Record excerpts Start Marker

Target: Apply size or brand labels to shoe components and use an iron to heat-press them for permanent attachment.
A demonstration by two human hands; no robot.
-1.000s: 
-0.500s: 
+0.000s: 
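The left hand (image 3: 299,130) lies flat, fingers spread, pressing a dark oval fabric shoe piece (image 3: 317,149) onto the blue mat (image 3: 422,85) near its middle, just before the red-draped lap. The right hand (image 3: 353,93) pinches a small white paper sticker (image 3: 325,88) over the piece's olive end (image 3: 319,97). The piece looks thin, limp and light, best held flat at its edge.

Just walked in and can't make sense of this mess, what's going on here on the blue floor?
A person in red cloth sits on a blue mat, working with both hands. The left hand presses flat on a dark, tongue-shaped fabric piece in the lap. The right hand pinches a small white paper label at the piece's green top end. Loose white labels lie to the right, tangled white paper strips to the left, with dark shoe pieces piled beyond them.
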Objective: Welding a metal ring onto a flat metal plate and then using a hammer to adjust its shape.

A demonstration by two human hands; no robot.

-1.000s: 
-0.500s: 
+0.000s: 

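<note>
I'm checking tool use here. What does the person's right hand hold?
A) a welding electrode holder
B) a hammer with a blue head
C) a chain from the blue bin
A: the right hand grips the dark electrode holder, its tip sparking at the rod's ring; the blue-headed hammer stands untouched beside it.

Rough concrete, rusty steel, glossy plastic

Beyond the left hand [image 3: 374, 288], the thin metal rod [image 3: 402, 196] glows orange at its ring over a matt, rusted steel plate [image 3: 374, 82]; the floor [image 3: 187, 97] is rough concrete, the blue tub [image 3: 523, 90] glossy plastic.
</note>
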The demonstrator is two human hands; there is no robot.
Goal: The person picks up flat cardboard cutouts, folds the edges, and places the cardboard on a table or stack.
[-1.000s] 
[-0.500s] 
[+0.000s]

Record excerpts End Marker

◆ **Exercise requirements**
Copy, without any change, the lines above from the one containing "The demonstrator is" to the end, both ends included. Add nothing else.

◆ **Task output**
The demonstrator is two human hands; there is no robot.
Goal: The person picks up flat cardboard cutouts, folds the edges, and places the cardboard on a table or stack.
[-1.000s] 
[-0.500s] 
[+0.000s]

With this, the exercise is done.